__Task requirements__
Go through the data underneath and copy every line exactly.

====

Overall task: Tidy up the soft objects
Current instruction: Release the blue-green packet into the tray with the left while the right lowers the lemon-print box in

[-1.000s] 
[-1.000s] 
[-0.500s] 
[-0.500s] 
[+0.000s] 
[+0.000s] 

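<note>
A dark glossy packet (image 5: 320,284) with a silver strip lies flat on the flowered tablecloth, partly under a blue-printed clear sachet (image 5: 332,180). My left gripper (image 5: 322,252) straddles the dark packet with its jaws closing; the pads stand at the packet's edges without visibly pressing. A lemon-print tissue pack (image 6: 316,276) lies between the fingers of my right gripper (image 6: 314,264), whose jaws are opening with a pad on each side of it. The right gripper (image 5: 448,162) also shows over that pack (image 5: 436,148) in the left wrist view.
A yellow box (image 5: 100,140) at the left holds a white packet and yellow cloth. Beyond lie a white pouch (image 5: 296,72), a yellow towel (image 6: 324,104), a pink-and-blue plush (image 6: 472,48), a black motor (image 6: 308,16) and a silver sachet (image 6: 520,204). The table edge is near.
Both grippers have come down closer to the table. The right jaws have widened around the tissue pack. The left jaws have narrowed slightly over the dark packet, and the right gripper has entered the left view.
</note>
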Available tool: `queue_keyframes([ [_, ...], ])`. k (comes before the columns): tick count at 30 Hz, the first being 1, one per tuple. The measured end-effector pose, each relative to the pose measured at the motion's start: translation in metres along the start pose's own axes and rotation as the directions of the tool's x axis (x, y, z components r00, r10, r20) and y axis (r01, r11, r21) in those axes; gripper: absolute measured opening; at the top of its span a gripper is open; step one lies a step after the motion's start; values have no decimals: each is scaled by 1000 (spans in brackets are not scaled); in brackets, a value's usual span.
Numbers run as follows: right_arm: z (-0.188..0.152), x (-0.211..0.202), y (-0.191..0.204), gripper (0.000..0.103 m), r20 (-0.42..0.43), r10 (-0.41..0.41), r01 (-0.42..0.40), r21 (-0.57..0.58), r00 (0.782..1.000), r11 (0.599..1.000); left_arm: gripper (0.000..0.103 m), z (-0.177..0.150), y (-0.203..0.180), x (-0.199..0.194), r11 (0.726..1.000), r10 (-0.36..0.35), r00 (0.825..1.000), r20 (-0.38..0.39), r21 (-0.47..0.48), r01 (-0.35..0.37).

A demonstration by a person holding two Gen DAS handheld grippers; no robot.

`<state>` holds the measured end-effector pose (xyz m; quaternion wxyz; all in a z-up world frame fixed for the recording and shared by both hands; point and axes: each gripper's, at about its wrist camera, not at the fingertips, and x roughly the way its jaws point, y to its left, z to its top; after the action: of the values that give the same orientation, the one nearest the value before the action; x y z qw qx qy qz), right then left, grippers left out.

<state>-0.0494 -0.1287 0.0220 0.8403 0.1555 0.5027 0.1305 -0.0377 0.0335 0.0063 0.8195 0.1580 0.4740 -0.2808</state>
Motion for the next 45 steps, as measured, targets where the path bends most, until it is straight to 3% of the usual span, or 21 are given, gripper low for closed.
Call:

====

__The completed task__
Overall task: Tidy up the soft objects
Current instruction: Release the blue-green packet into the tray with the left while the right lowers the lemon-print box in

[-1.000s] 
[-1.000s] 
[-0.500s] 
[-0.500s] 
[+0.000s] 
[+0.000s] 

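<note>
A dark glossy packet (image 5: 320,284) with a silver strip lies flat on the flowered tablecloth, partly under a blue-printed clear sachet (image 5: 332,180). My left gripper (image 5: 322,252) straddles the dark packet with its jaws closing; the pads stand at the packet's edges without visibly pressing. A lemon-print tissue pack (image 6: 316,276) lies between the fingers of my right gripper (image 6: 314,264), whose jaws are opening with a pad on each side of it. The right gripper (image 5: 448,162) also shows over that pack (image 5: 436,148) in the left wrist view.
A yellow box (image 5: 100,140) at the left holds a white packet and yellow cloth. Beyond lie a white pouch (image 5: 296,72), a yellow towel (image 6: 324,104), a pink-and-blue plush (image 6: 472,48), a black motor (image 6: 308,16) and a silver sachet (image 6: 520,204). The table edge is near.
Both grippers have come down closer to the table. The right jaws have widened around the tissue pack. The left jaws have narrowed slightly over the dark packet, and the right gripper has entered the left view.
</note>
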Available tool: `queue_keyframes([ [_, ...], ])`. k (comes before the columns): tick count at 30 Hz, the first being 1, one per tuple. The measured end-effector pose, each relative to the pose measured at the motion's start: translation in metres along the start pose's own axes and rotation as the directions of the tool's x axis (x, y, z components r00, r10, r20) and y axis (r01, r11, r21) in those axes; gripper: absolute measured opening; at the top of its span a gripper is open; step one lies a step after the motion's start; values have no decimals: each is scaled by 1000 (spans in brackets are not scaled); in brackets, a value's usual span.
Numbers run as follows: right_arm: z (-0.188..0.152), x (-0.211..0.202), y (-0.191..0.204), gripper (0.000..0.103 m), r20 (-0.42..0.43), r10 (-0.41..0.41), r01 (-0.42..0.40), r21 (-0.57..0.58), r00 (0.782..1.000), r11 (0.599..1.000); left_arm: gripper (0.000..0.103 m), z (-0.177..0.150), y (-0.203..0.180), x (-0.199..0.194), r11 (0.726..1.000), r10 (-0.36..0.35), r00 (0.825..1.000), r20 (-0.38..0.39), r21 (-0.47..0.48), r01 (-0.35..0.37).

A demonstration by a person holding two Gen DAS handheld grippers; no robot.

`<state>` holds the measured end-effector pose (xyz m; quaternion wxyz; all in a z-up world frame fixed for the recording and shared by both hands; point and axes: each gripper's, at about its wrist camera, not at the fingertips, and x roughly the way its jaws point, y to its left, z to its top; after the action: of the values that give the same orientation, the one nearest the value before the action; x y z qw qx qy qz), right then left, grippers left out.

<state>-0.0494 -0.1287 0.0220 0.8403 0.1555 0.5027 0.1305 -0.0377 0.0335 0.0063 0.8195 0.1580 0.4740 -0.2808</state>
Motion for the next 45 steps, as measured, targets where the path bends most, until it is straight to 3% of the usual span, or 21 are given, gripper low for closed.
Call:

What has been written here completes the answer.